The Auction a Romance by Anna Erishkigal Page 37
My shoulders sagged, exhausted and limp, as I schlepped the groceries into the kitchen even though it wasn't even lunchtime. It felt as though Eva Jackson had stuck one of those alien face-sucking things onto my skull and sucked my brains right out of my head, and any minute now, an alien would come busting out of my chest. The phone rang the moment I got the last grocery inside the door.
"Oh, God, not again," I muttered.
"Hello?"
The line went dead.
"Bitch!" I screamed. But Eva had already hung up. I crawled underneath the table and unplugged the telephone from the wall, muttering "you want to play games, you bloody bitch? Well you're going to have to get through me!"

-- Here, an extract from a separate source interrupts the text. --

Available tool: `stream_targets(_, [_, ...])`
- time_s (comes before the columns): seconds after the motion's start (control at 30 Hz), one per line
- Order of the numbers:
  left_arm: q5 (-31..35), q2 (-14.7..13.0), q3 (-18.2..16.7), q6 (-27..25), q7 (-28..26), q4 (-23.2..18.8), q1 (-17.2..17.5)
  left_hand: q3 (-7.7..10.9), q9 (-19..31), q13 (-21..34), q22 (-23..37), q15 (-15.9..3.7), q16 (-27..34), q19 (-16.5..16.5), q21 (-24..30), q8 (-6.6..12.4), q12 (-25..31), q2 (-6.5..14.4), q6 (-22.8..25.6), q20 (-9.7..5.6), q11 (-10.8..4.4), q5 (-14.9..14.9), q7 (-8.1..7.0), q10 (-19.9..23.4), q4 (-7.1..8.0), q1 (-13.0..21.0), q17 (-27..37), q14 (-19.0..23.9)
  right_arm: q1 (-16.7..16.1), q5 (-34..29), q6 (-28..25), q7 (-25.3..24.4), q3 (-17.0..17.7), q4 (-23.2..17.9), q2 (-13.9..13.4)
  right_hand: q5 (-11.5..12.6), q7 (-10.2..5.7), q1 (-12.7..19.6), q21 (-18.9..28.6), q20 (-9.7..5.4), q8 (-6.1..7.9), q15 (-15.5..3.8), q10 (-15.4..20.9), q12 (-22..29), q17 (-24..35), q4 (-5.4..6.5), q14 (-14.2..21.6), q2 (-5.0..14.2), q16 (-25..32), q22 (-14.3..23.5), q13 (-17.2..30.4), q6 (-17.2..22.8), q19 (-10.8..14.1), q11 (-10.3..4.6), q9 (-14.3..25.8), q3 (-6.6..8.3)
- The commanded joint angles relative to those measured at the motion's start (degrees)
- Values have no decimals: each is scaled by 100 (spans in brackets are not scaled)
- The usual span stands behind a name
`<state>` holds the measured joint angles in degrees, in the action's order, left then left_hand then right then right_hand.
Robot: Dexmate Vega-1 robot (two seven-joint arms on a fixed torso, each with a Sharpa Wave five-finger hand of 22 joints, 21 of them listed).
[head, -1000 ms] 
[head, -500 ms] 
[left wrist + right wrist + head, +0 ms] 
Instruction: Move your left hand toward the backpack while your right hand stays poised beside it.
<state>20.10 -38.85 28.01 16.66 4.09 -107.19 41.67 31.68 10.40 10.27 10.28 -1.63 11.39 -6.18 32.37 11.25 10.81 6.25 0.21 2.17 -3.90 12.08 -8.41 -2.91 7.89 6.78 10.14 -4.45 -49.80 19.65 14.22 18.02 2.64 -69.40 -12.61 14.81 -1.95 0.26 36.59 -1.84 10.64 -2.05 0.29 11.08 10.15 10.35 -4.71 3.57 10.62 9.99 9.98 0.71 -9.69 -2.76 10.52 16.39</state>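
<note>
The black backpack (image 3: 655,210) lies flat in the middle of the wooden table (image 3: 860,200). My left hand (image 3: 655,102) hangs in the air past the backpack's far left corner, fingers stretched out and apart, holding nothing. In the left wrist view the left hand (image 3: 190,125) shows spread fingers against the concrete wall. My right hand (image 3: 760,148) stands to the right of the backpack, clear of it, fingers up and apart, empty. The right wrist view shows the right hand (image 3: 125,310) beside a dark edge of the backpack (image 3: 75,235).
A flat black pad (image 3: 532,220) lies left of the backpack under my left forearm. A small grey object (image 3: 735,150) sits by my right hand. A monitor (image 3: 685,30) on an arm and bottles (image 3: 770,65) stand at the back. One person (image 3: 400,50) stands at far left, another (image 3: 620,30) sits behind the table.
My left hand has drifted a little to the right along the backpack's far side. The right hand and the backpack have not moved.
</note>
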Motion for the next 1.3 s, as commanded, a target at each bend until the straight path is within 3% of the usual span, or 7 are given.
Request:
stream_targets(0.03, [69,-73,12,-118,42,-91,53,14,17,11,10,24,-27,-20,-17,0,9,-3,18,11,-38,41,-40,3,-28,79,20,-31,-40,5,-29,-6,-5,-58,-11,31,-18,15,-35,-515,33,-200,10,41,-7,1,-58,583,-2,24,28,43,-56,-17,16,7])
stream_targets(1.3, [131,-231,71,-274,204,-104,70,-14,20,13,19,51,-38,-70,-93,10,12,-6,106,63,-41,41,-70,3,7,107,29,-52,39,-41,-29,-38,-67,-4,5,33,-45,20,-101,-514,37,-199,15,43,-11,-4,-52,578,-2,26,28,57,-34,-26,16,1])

I snuck into Adam's bedroom and unscrewed the cover of the land line extension. Every time Sienna and I had skipped school to go on a trail ride, I'd pull out the wire that went to the ringer so my mother wouldn't get the robo-call which informed parents their kids were absent. So? Eva wanted to remind Adam she could reach out and mess up his world? Well, my bitch of a mother had perfected psychological warfare to an art form. Rule #1: don't let the enemy intrude into your head.
"Take that, bitch," I muttered as I screwed the phone back together, minus the ringer. Adam could call out, but Eva couldn't call back in.
I spent the rest of the weekend hanging in the background and did everything I could to support the bond between Adam and Pippa. Hour by hour, my poor, sad little charge began to perk up, but Adam looked like he'd been at the losing end of a fist-fight with an entire battalion of Royal Australian Regiment marines.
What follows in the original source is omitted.